Image 1: Sida rhomboidea
leafs contain ephedrine and
other fat loss related alkaloids
(Tan Hoard Exports)
If you are a supplement producer, I suppose you will soon drop me an email to get the phone number of Ranjitsinh V. Devkar from the Division of Phytothrapeutics and Metabolic Endocrinology at the Department of Zoology of the M. S. University of Baroda in Gujarat, India. And, I must admit, if I had not always believed that "Nature knows best!", I would probably have been similarly surprised as some of you will have been, when they read the title of this blogpost - the 'ingredient profile' of Sida rhomboidea (also Sida rhombifolia), or  "Mahabala", a weed that is found in marshy places all across India and that has been used in Ayurvedic medicine for centuries to treat fever, heart disease, ever, heart diseases, burning sensations, urinary disorders, piles and all kinds of inflammation, looks like it had been printed on a non-FDA-approved (and thus potentially effective ;-) fat burner.
Figure 1: Alkaloid content of Sida rhomboidea extract (data adapted from Prakash. 1981)
If you have been following the exponential growth of the supplement market and the allegedly creative ideas the supp-designers had as far as fat burners were/are concerned, you will notice that, vasicinol and vasicinone aside, all the alkaloids, as well as choline and betaine Prakash et al. found in an extract from 5kg of Sida rhomboidea sound vaguely familiar.

Figure 2: Chemical structure
of the alkaloid vasicinone
(extracted from seeds of
Peganum Nigellastrum
by Zhang. 2009)
Vasicinol, vasicinone? What is that? Despite the fact that there is not much reliable data on the pharmacology of vasicinol and vasicinone, the two less well-known alkaloids in Sida rhomboidea, the available scientific data and information on their traditional use in Ayurveda suggests that these compounds, which are also present in other Ayurevedic herbs, exhibit hyopglycemic, as well as weak anti-acetylcholinesterase (Zhang. 2009) and bronchodilatory (Amin. 1959) effects. All three of these, which entail lower blood sugar levels, increased levels of acetylcholine and beta-adrenergic activity (which is the most likely explanation for bronchodilatory effect of the alkaloids), could synergistically help facilitate weightloss.

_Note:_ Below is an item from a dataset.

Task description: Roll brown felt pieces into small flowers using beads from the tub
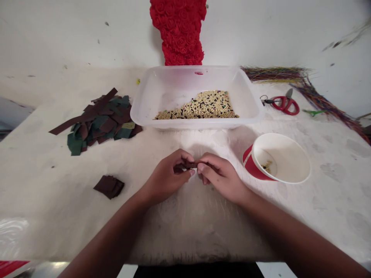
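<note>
Between my two hands, in front of the white tub, is a small dark brown piece of material [189, 166], bent or folded; the fingers hide much of it. My left hand [171, 170] pinches its left part between thumb and fingers. Around its right end my right hand [217, 173] is closed, thumb against fingers. A short stack of dark brown squares [109, 187] lies on the table to the left of my left hand. Beyond the hands, the translucent white tub [197, 123] holds a heap of gold and dark beads [208, 106].
A loose pile of green and brown pieces [101, 121] lies at the left. On the right a red-and-white paper bucket [281, 158] leans, a few beads inside. Red-handled scissors [285, 105], a green tool [314, 112] and bundled coloured wires [278, 73] lie beyond. Red roses [182, 34] rise behind the tub.
</note>
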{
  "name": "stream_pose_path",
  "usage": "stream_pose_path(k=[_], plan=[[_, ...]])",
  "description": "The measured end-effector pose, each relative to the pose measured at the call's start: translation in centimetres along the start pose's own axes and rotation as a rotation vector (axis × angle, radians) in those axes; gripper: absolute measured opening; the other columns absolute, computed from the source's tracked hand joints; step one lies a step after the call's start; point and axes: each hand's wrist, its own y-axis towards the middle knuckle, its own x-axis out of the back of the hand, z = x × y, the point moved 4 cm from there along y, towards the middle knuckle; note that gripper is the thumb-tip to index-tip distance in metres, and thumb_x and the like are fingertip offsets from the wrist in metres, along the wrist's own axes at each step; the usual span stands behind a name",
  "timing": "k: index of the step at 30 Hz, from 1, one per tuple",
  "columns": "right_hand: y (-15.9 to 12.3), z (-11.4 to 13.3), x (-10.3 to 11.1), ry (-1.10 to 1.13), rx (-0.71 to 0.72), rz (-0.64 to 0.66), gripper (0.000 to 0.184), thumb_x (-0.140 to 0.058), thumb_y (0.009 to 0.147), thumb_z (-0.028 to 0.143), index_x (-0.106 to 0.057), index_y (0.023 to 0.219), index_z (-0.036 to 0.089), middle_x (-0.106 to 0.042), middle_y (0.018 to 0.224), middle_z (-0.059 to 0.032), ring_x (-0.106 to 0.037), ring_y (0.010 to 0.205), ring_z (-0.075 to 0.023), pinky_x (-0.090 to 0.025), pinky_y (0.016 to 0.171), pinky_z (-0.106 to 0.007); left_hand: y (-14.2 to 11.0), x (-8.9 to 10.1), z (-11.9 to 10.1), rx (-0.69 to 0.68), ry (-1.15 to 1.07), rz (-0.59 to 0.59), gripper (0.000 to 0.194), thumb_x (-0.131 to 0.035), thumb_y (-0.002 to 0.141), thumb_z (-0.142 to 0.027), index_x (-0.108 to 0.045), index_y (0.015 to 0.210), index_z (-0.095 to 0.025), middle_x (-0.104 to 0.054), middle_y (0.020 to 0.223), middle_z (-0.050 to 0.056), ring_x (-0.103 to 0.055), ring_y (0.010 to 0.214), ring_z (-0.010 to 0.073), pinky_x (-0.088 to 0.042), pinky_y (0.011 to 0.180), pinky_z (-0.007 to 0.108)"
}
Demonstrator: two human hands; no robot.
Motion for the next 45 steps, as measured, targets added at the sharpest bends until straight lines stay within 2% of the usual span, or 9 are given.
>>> stream_pose_path(k=[7, 14, 22, 29, 34, 38, 45], plan=[[-0.1, -0.3, 0.2, -0.010, -0.019, -0.035, 0.027, -0.044, 0.097, 0.029, -0.054, 0.074, 0.019, -0.052, 0.059, 0.0035, -0.051, 0.057, -0.0104, -0.040, 0.057, -0.023, 0.0, 0.2, -0.1, 0.053, -0.054, 0.005, 0.015, -0.062, 0.081, -0.018, -0.054, 0.093, -0.020, -0.067, 0.089, -0.001, -0.062, 0.077, 0.0120, -0.047, 0.065, 0.023], [-0.2, -0.2, 0.1, -0.073, -0.009, -0.033, 0.029, -0.043, 0.098, 0.030, -0.055, 0.074, 0.018, -0.051, 0.058, 0.0036, -0.050, 0.056, -0.0100, -0.039, 0.057, -0.023, 0.1, -0.1, -0.3, 0.004, -0.042, 0.047, 0.012, -0.062, 0.082, -0.023, -0.054, 0.091, -0.020, -0.069, 0.091, 0.000, -0.064, 0.086, 0.0144, -0.048, 0.077, 0.027], [0.1, 0.6, -0.1, -0.143, 0.148, -0.032, 0.031, -0.050, 0.094, 0.021, -0.051, 0.063, 0.017, -0.049, 0.066, 0.0010, -0.050, 0.066, -0.0120, -0.038, 0.063, -0.026, 0.2, -0.4, 0.4, -0.025, 0.124, -0.020, 0.016, -0.063, 0.079, -0.021, -0.049, 0.087, -0.021, -0.057, 0.079, -0.004, -0.056, 0.077, 0.0129, -0.044, 0.069, 0.025], [0.1, 0.6, 0.1, -0.069, 0.130, -0.019, 0.034, -0.048, 0.093, 0.020, -0.046, 0.058, 0.018, -0.044, 0.063, 0.0015, -0.047, 0.064, -0.0120, -0.036, 0.061, -0.027, 0.3, -0.6, 0.2, -0.036, 0.144, -0.057, 0.020, -0.067, 0.077, -0.025, -0.053, 0.091, -0.021, -0.060, 0.082, -0.002, -0.057, 0.076, 0.0129, -0.045, 0.069, 0.026], [0.1, 0.5, 0.2, 0.020, 0.106, -0.031, 0.035, -0.044, 0.094, 0.023, -0.046, 0.059, 0.018, -0.045, 0.062, 0.0018, -0.047, 0.062, -0.0121, -0.037, 0.062, -0.028, 0.3, -0.3, 0.1, -0.009, 0.046, -0.073, 0.020, -0.070, 0.077, -0.028, -0.055, 0.088, -0.019, -0.065, 0.082, -0.001, -0.059, 0.074, 0.0121, -0.048, 0.066, 0.024], [0.1, 0.3, 0.3, 0.034, 0.087, -0.029, 0.030, -0.042, 0.095, 0.022, -0.051, 0.067, 0.018, -0.048, 0.063, 0.0023, -0.048, 0.062, -0.0115, -0.038, 0.063, -0.027, 0.4, -0.1, 0.3, 0.029, -0.034, -0.055, 0.020, -0.069, 0.080, -0.033, -0.058, 0.087, -0.019, -0.066, 0.077, -0.001, -0.059, 0.066, 0.0112, -0.049, 0.055, 0.021], [0.0, 0.9, 0.0, -0.086, 0.132, 0.029, 0.025, -0.048, 0.092, 0.016, -0.053, 0.067, 0.018, -0.049, 0.067, 0.0023, -0.050, 0.067, -0.0112, -0.038, 0.065, -0.026, 0.3, 0.2, 0.3, 0.070, -0.041, -0.087, 0.024, -0.066, 0.083, -0.037, -0.062, 0.075, -0.015, -0.067, 0.063, -0.001, -0.058, 0.055, 0.0086, -0.049, 0.051, 0.018]])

In view of this potent 'ingredient profile', it is no wonder that the addition of 1% of this natural fat loss wonder to the hypercaloric high fat diet (+58% more energy than low fat chow) of male C57BL/6J mice (6–8 weeks of age) staved off >25% of the 20-week weight gain (cf. figure 3) the unsupplemented HFD group experienced with respect to a low fat fed control group in the most recent of a whole series of rodent studies, Devkar et al. have conducted over the course the last years (Thounaojam. 2011).

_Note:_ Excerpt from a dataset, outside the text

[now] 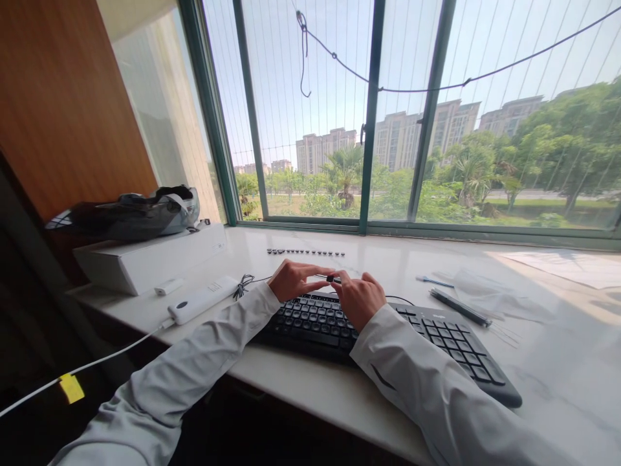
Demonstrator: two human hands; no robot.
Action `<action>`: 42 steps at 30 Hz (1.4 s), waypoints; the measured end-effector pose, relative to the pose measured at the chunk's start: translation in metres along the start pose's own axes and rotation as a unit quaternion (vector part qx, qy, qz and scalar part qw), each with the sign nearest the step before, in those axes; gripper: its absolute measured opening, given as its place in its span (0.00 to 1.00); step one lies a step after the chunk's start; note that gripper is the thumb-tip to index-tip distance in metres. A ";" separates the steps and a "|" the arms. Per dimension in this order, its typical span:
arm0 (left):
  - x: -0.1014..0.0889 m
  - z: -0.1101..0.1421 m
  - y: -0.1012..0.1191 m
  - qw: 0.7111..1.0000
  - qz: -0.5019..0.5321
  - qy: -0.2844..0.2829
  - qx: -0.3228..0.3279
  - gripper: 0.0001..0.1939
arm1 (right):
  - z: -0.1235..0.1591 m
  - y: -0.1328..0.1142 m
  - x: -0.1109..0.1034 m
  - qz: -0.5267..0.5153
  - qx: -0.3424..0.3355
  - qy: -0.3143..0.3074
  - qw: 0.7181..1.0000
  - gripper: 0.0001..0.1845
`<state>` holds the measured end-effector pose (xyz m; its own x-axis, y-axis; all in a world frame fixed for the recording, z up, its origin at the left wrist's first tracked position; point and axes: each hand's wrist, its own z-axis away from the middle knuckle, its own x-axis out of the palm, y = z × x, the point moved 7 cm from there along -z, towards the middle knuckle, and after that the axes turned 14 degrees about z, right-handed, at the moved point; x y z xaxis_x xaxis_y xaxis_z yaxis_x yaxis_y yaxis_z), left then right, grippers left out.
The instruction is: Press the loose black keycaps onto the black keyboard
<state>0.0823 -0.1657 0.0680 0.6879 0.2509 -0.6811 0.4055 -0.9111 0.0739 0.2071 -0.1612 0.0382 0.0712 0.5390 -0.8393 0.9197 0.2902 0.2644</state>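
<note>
A small black keycap point(330, 279) is pinched between the fingertips of both my hands, above the keyboard's far edge. My left hand point(297, 279) comes in from the left, thumb and fingers closed on the keycap's left side. From the right, my right hand point(359, 296) meets it with thumb and forefinger closed together. Beneath them lies a black keyboard point(313, 320), partly covered by my right hand and sleeve. Behind my hands, several small black keycaps point(305, 252) stand in a row on the marble counter point(388, 255).
At left, a white power strip point(204, 301) with a white cable lies near a white box point(150, 255) topped by a dark bag point(140, 210). On the right are a small brush point(435, 281), a dark bundle of thin rods point(460, 307) and clear plastic point(499, 294). Windows point(310, 223) border the back.
</note>
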 end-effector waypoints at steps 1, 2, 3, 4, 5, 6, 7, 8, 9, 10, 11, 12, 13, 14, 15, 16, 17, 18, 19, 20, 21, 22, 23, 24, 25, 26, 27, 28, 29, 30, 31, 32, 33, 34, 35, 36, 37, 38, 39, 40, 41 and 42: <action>0.001 0.001 -0.001 1.000 0.005 -0.002 -0.005 0.16 | 0.000 0.000 0.000 -0.002 -0.002 -0.003 1.000 0.17; 0.001 0.001 -0.003 1.000 0.009 -0.002 -0.013 0.16 | 0.000 0.000 0.000 -0.004 -0.003 -0.003 1.000 0.17; 0.000 0.001 -0.004 1.000 0.011 0.000 -0.021 0.16 | 0.000 0.000 0.000 -0.006 -0.003 -0.001 1.000 0.17; 0.000 0.001 -0.006 0.999 0.012 0.002 -0.030 0.16 | 0.000 0.000 0.000 -0.007 -0.001 0.003 1.000 0.17; -0.001 0.001 -0.007 0.999 0.011 0.005 -0.035 0.16 | 0.000 0.000 0.000 -0.007 0.001 0.008 1.000 0.17; -0.003 0.000 -0.007 0.999 0.012 0.009 -0.038 0.16 | 0.000 0.000 0.000 -0.007 0.001 0.013 1.000 0.17; -0.004 0.000 -0.007 0.999 0.013 0.013 -0.039 0.17 | 0.000 0.000 0.000 -0.006 0.001 0.018 1.000 0.17; -0.005 0.000 -0.007 0.999 0.017 0.015 -0.041 0.17 | 0.000 0.000 0.000 -0.006 0.000 0.021 1.000 0.17; -0.005 0.000 -0.007 0.999 0.021 0.013 -0.042 0.17 | 0.000 0.000 0.000 -0.007 -0.003 0.023 1.000 0.17; -0.005 -0.001 -0.007 0.999 0.026 0.011 -0.046 0.18 | 0.000 -0.001 0.000 -0.010 -0.007 0.024 1.000 0.17; -0.005 -0.001 -0.008 0.998 0.032 0.008 -0.050 0.17 | 0.000 -0.001 0.000 -0.013 -0.010 0.024 1.000 0.17; -0.005 -0.001 -0.008 0.998 0.037 0.006 -0.056 0.18 | 0.001 -0.002 0.000 -0.016 -0.014 0.023 1.000 0.17; -0.006 -0.001 -0.009 0.997 0.043 0.005 -0.063 0.18 | 0.001 -0.003 -0.001 -0.019 -0.016 0.022 0.999 0.17; -0.007 -0.001 -0.011 0.996 0.050 0.004 -0.071 0.18 | 0.001 -0.003 -0.002 -0.021 -0.018 0.022 0.999 0.18; -0.010 -0.001 -0.014 0.995 0.059 0.002 -0.081 0.18 | 0.001 -0.004 -0.003 -0.022 -0.017 0.023 0.999 0.19; -0.012 0.000 -0.018 0.993 0.071 -0.005 -0.093 0.17 | 0.002 -0.005 -0.003 -0.021 -0.016 0.025 0.999 0.20; -0.014 0.000 -0.023 0.990 0.088 -0.020 -0.108 0.17 | 0.002 -0.006 -0.004 -0.018 -0.015 0.027 0.999 0.21; -0.016 0.002 -0.029 0.985 0.112 -0.045 -0.124 0.17 | 0.003 -0.008 -0.005 -0.016 -0.017 0.030 0.999 0.22; -0.016 0.004 -0.035 0.977 0.141 -0.079 -0.142 0.16 | 0.004 -0.009 -0.005 -0.014 -0.020 0.032 0.999 0.23; -0.016 0.007 -0.042 0.965 0.172 -0.118 -0.159 0.16 | 0.004 -0.011 -0.005 -0.015 -0.026 0.034 0.999 0.22; -0.015 0.011 -0.049 0.950 0.202 -0.160 -0.177 0.17 | 0.005 -0.013 -0.005 -0.019 -0.032 0.036 0.999 0.22; -0.014 0.016 -0.055 0.933 0.228 -0.199 -0.195 0.17 | 0.006 -0.015 -0.005 -0.025 -0.038 0.037 0.998 0.21; -0.012 0.022 -0.061 0.916 0.247 -0.233 -0.213 0.18 | 0.006 -0.016 -0.005 -0.031 -0.043 0.036 0.998 0.20; -0.010 0.027 -0.066 0.901 0.259 -0.261 -0.230 0.19 | 0.007 -0.017 -0.004 -0.036 -0.048 0.034 0.998 0.20; -0.008 0.031 -0.071 0.889 0.265 -0.283 -0.245 0.20 | 0.007 -0.018 -0.004 -0.039 -0.053 0.030 0.997 0.19; -0.005 0.035 -0.076 0.879 0.268 -0.300 -0.257 0.20 | 0.007 -0.019 -0.003 -0.041 -0.059 0.025 0.997 0.19; -0.003 0.038 -0.079 0.871 0.269 -0.312 -0.267 0.21 | 0.007 -0.020 -0.002 -0.042 -0.064 0.021 0.997 0.20; 0.000 0.041 -0.082 0.866 0.269 -0.320 -0.275 0.21 | 0.007 -0.021 -0.002 -0.043 -0.068 0.017 0.997 0.20; 0.002 0.042 -0.084 0.863 0.269 -0.324 -0.281 0.21 | 0.008 -0.021 -0.001 -0.042 -0.071 0.014 0.997 0.20; 0.004 0.044 -0.085 0.861 0.268 -0.326 -0.285 0.21 | 0.008 -0.022 -0.001 -0.042 -0.074 0.011 0.996 0.20; 0.005 0.044 -0.086 0.860 0.266 -0.327 -0.287 0.21 | 0.008 -0.022 0.000 -0.041 -0.077 0.008 0.996 0.20; 0.005 0.045 -0.087 0.861 0.262 -0.327 -0.289 0.21 | 0.008 -0.023 0.000 -0.040 -0.079 0.006 0.996 0.20; 0.005 0.045 -0.088 0.862 0.259 -0.327 -0.289 0.20 | 0.008 -0.023 0.000 -0.038 -0.081 0.005 0.996 0.20; 0.005 0.045 -0.088 0.863 0.257 -0.327 -0.288 0.20 | 0.008 -0.023 0.001 -0.035 -0.084 0.004 0.996 0.19; 0.005 0.045 -0.088 0.863 0.255 -0.328 -0.287 0.19 | 0.008 -0.024 0.001 -0.033 -0.086 0.004 0.996 0.19; 0.005 0.045 -0.088 0.863 0.253 -0.328 -0.287 0.19 | 0.008 -0.024 0.001 -0.031 -0.089 0.004 0.996 0.19; 0.004 0.045 -0.088 0.864 0.251 -0.328 -0.288 0.19 | 0.008 -0.025 0.002 -0.028 -0.092 0.004 0.995 0.19; 0.004 0.046 -0.088 0.864 0.250 -0.328 -0.288 0.19 | 0.008 -0.025 0.002 -0.027 -0.095 0.003 0.995 0.19; 0.004 0.046 -0.087 0.864 0.250 -0.328 -0.288 0.19 | 0.008 -0.025 0.003 -0.025 -0.097 0.002 0.995 0.19; 0.004 0.046 -0.086 0.864 0.250 -0.329 -0.287 0.18 | 0.008 -0.026 0.003 -0.023 -0.097 0.001 0.995 0.19; 0.004 0.046 -0.086 0.867 0.253 -0.319 -0.286 0.18 | 0.009 -0.026 0.003 -0.021 -0.098 -0.001 0.995 0.19; 0.002 0.045 -0.085 0.872 0.258 -0.302 -0.285 0.17 | 0.009 -0.027 0.003 -0.019 -0.100 -0.003 0.995 0.19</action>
<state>0.0221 -0.1021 0.0278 0.4937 -0.5193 -0.6975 0.4883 -0.4981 0.7165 0.1864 -0.1741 0.0242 0.0400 0.5204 -0.8530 0.8266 0.4624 0.3209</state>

Figure 3: Weight [in g] of mice during 20 weeks on control, high fat (HFD) and high fat diet with 1% Sida rhomboeidea extract (data adapted from Thounaojam. 2011)
From a health perspective, it may yet be even more important that the Mahabala supplement also prevented the "HFD induced increment in [...] plasma lipids and leptin, visceral adiposity and adipocyte hypertrophy" the scientists had observed in the unsupplemented group. The authors attribute these effects to the down-regulation of PPARĪ³2 and leptin gene expression that went hand in hand with an attenuation of food intake in the C57BL/6J mice.

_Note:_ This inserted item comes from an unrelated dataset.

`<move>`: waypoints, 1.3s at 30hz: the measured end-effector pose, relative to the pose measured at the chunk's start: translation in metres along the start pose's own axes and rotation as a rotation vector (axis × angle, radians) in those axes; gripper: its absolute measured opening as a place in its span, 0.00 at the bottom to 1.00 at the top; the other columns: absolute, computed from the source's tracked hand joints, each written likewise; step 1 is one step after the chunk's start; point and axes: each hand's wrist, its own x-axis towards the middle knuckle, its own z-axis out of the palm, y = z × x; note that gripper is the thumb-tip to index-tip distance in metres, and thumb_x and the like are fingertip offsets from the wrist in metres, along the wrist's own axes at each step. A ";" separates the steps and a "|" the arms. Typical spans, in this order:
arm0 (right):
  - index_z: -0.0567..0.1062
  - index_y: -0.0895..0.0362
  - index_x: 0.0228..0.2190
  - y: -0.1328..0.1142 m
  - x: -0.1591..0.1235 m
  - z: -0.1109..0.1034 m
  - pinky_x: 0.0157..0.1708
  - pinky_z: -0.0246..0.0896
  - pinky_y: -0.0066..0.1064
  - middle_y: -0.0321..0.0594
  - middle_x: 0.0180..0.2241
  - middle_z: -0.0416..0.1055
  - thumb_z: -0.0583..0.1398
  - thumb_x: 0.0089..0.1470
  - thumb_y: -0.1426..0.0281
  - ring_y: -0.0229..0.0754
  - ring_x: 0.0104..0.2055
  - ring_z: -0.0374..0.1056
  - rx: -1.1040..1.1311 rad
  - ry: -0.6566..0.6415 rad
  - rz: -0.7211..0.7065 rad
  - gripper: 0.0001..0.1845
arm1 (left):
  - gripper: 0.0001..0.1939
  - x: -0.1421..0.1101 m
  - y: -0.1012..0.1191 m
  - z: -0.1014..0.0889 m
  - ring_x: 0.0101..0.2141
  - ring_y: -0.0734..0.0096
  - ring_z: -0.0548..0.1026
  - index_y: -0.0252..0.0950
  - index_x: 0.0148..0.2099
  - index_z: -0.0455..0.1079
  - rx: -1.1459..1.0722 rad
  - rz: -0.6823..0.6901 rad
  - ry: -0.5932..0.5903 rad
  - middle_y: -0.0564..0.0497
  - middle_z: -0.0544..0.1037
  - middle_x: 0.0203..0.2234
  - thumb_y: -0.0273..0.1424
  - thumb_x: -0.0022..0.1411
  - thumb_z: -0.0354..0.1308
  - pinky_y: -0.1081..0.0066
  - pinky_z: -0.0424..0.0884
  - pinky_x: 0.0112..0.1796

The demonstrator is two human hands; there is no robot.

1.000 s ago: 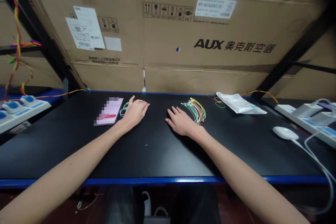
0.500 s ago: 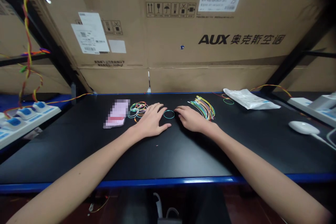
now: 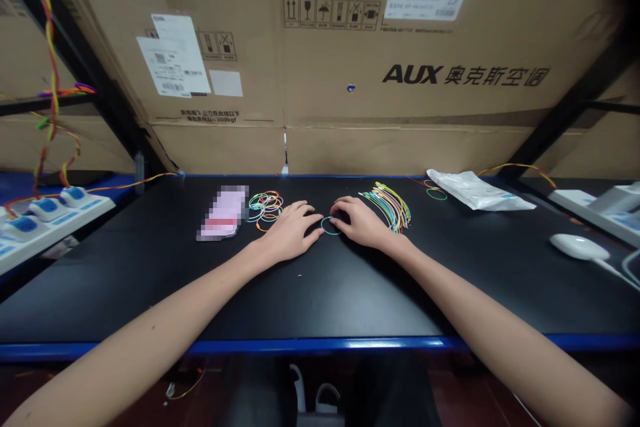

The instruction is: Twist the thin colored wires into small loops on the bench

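A single teal rubber band [image 3: 330,226] lies flat on the black table [image 3: 320,293] between my two hands. My left hand [image 3: 290,233] rests palm down with fingers stretched out, its fingertips at the band's left edge. My right hand [image 3: 363,223] lies palm down with slightly bent fingers touching the band's right edge. Just beyond my left hand sits a loose pile of coloured rubber bands [image 3: 265,205]. A bundle of coloured wires [image 3: 393,205] lies right behind my right hand.
A pink flat packet [image 3: 223,213] lies left of the band pile. A white plastic bag [image 3: 475,190] is at the back right, with a white mouse [image 3: 580,247] nearer. Power strips [image 3: 45,213] sit at the left. Cardboard boxes [image 3: 400,73] wall off the back.
My left hand came off the band pile and moved right, uncovering it. A teal band now lies between my hands, and both hands have closed in until their fingertips touch it.
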 end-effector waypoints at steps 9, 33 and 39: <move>0.69 0.57 0.31 -0.008 0.002 0.000 0.45 0.62 0.40 0.47 0.40 0.71 0.56 0.56 0.74 0.45 0.44 0.66 0.147 0.086 -0.036 0.03 | 0.15 0.002 0.000 0.002 0.53 0.56 0.65 0.35 0.47 0.71 -0.019 0.041 0.072 0.43 0.74 0.45 0.38 0.65 0.51 0.54 0.64 0.52; 0.78 0.56 0.21 -0.021 0.002 -0.018 0.48 0.60 0.40 0.45 0.39 0.74 0.54 0.59 0.67 0.46 0.44 0.69 0.204 0.206 0.159 0.19 | 0.11 0.006 0.007 -0.008 0.35 0.63 0.74 0.35 0.36 0.75 0.032 -0.071 0.160 0.46 0.78 0.31 0.30 0.63 0.51 0.61 0.69 0.40; 0.81 0.56 0.27 -0.021 0.002 -0.012 0.50 0.61 0.41 0.49 0.44 0.73 0.59 0.55 0.63 0.49 0.49 0.68 0.313 0.173 0.227 0.13 | 0.11 0.006 0.008 -0.007 0.40 0.64 0.73 0.37 0.41 0.74 -0.089 0.101 0.065 0.47 0.78 0.34 0.31 0.65 0.50 0.63 0.69 0.42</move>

Image 2: Mice on low fat (A), high fat (B)
and high fat diet + 1% Sida rhomboeidea
extract after 20 weeks (Thounaojam. 2011)
The decline in food intake, the scientists had already observed in previous studies , makes it quite difficult to give a definite number on the absolute amount of Sida rhomboeidea extract the mice consumed on a daily basis. It ranges from 25mg at the beginning of the study to ~13mg at the end and would translate into a human equivalent dose of 2mg/kg and 1mg/kg of Sida rhomboeidea extract per day. If the simple mathematical calculation that is solely based on the ratio of body surface to weight would suffice to reliably translate data from a rodent model to humans, an 80kg human being would thus have to consume somewhere between 80mg and 160mg of Mahabala per day to see similar effects.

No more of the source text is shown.